▶ **Records excerpted from a collection**:
..........

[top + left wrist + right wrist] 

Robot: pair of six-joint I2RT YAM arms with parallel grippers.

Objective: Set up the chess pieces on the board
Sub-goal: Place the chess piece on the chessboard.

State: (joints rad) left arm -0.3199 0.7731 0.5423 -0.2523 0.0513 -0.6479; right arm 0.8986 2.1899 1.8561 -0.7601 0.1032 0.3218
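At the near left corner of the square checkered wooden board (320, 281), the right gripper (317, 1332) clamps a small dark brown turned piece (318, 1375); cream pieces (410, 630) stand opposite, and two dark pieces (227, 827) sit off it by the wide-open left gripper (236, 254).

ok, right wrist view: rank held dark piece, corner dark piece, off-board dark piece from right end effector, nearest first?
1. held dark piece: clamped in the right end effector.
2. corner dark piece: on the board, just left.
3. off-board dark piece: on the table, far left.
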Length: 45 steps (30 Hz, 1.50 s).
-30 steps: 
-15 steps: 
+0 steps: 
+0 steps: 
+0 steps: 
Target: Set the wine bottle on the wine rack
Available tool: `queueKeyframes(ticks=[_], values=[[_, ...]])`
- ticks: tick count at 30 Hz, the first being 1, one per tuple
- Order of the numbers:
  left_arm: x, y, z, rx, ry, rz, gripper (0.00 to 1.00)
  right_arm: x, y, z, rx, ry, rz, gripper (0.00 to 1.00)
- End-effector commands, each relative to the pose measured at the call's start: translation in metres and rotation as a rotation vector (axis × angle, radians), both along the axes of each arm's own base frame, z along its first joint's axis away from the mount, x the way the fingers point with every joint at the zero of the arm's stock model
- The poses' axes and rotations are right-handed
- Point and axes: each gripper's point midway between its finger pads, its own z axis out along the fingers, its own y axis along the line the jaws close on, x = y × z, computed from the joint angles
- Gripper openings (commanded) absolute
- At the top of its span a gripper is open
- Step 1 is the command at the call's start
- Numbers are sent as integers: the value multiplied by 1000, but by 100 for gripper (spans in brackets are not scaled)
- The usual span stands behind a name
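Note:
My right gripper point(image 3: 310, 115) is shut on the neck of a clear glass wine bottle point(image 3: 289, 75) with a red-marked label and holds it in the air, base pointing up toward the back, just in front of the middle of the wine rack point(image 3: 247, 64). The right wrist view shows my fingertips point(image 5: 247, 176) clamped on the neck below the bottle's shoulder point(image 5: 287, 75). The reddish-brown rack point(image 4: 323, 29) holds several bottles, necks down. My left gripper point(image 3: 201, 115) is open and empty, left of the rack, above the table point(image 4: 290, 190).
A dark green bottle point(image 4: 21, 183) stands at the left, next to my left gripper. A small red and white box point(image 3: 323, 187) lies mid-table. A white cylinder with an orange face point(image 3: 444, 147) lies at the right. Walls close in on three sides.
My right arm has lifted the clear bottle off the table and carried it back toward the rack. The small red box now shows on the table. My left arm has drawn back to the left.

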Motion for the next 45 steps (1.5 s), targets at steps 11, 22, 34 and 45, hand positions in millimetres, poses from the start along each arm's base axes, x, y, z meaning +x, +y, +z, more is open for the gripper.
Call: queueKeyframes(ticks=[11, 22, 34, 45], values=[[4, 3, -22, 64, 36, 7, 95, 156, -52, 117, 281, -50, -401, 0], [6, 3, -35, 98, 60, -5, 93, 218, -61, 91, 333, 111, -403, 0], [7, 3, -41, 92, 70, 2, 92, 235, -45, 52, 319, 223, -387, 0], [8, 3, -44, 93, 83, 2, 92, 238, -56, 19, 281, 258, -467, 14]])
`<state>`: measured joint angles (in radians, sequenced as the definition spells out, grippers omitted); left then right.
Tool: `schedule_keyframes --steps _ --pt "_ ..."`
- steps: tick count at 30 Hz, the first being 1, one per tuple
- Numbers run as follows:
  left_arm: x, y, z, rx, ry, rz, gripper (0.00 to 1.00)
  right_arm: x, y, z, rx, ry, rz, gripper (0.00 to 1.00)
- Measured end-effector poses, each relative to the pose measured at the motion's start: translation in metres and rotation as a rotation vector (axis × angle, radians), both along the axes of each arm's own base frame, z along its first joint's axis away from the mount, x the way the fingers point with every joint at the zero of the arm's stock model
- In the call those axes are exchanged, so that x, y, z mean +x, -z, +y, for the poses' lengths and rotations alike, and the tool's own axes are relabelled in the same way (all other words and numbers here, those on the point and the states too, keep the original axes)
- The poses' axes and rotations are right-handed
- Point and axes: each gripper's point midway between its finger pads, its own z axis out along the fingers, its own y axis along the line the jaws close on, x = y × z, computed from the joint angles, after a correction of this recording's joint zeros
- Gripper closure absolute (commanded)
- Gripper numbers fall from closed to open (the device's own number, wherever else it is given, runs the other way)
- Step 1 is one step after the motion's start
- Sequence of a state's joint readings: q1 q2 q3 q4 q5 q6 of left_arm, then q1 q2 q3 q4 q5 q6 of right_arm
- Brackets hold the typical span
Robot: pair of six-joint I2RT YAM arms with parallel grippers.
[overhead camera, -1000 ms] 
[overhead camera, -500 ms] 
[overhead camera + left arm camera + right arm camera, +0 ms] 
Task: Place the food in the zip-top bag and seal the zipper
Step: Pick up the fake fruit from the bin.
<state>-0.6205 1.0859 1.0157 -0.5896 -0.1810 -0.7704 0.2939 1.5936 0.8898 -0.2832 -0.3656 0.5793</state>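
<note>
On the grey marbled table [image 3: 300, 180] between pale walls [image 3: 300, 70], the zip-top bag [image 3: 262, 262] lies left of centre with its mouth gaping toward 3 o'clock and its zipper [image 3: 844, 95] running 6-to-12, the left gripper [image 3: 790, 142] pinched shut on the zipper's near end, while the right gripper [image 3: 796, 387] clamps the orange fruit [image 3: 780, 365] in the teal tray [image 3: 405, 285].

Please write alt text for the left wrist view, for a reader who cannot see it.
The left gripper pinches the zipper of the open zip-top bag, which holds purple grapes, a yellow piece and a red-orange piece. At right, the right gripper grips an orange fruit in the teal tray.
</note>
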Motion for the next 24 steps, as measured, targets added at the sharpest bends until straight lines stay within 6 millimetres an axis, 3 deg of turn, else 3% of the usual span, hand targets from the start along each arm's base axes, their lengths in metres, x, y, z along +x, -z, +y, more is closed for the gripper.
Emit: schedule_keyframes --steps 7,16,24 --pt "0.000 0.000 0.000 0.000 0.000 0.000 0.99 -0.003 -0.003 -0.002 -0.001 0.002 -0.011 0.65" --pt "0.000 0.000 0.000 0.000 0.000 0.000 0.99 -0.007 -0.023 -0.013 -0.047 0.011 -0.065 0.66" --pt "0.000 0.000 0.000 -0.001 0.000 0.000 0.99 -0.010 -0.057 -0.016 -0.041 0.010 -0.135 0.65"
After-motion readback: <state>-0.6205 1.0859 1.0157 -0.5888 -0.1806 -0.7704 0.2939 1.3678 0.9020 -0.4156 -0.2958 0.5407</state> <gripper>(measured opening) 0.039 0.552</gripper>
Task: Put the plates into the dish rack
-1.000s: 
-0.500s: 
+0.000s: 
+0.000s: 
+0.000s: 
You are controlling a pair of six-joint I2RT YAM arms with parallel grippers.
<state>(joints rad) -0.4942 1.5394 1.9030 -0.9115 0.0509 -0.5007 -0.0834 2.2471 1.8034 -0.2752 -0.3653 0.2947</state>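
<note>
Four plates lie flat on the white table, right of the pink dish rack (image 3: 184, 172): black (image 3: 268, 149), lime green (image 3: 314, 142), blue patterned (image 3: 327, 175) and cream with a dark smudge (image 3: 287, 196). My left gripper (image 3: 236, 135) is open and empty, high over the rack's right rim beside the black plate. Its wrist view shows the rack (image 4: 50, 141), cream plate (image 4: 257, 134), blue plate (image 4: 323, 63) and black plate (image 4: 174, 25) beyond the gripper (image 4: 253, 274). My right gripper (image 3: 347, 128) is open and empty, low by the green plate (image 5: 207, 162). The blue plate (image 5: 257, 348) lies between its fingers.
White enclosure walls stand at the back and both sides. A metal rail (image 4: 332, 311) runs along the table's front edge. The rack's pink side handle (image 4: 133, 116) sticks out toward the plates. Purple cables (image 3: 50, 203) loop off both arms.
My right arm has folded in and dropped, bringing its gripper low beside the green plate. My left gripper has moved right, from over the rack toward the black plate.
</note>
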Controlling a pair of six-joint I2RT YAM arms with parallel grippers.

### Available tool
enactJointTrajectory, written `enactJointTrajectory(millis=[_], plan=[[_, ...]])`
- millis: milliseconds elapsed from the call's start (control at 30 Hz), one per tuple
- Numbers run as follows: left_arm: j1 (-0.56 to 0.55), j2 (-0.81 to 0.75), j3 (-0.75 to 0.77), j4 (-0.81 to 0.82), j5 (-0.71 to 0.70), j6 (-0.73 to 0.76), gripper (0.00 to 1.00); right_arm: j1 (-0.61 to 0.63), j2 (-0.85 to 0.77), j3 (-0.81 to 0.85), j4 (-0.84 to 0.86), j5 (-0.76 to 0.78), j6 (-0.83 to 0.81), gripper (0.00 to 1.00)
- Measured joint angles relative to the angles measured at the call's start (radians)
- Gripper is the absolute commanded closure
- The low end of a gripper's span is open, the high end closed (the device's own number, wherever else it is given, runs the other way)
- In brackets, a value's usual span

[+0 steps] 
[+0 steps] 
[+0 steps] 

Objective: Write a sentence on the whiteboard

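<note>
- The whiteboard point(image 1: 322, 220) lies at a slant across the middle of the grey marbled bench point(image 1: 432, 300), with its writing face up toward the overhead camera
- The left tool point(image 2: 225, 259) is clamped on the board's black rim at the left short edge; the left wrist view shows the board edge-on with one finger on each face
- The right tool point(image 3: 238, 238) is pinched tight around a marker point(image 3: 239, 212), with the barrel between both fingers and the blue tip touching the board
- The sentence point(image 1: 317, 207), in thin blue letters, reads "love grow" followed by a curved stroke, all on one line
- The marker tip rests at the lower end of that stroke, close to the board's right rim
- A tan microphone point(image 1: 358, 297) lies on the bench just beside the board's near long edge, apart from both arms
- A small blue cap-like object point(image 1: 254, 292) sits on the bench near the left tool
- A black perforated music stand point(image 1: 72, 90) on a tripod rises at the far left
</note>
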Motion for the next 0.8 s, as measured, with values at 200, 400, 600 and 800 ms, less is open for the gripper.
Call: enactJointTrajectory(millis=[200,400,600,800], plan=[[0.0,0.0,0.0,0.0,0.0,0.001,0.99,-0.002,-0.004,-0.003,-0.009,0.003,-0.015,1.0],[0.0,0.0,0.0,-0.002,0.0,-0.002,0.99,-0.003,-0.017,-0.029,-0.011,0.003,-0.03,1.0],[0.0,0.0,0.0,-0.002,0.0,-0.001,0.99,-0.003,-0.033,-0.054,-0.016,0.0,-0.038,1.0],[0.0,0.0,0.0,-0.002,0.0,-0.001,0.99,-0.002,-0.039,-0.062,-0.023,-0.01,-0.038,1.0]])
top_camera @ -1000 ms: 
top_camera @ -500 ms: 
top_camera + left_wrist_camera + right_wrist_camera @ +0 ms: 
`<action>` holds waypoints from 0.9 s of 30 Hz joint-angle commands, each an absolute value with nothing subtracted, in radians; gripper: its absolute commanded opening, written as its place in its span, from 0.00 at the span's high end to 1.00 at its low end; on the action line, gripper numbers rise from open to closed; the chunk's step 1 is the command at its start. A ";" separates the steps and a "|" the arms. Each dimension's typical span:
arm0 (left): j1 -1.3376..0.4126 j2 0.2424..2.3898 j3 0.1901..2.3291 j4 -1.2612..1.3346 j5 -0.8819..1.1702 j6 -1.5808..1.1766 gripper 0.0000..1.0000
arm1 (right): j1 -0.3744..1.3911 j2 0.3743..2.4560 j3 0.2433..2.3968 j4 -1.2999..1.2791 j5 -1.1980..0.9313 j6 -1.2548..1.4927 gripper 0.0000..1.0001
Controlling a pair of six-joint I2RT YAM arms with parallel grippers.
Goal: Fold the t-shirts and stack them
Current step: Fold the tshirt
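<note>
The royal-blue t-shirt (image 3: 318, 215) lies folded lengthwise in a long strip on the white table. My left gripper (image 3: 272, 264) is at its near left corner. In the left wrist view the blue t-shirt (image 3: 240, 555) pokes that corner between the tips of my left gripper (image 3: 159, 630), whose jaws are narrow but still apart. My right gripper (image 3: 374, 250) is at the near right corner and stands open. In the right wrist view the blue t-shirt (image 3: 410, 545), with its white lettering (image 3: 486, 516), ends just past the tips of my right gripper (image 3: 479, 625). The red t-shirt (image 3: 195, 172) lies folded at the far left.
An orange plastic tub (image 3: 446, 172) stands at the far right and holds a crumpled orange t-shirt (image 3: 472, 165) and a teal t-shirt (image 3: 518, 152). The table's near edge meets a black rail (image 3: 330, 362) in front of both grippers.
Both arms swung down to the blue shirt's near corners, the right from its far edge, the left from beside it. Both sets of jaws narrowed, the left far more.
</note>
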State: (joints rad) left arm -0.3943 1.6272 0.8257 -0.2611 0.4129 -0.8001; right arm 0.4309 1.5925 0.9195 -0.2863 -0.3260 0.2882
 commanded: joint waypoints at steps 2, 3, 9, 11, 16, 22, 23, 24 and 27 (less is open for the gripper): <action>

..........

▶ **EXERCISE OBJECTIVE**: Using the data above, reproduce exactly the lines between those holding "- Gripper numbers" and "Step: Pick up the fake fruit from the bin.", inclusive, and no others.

▶ **EXERCISE SOLUTION**:
- Gripper numbers fall from closed to open (the device's own number, wherever else it is given, runs the other way)
- Step 1 is one step after the motion's start
- Sequence of a state's joint readings: q1 q2 q3 q4 q5 q6 of left_arm, then q1 q2 q3 q4 q5 q6 of right_arm
- Brackets hold the typical span
Robot: pair of six-joint I2RT YAM arms with parallel grippers.
[overhead camera, -1000 ms] 
[overhead camera, -500 ms] 
[overhead camera + left arm camera + right arm camera, +0 ms] 
Task: Place the food in the zip-top bag and seal the zipper
Step: Pick up the fake fruit from the bin.

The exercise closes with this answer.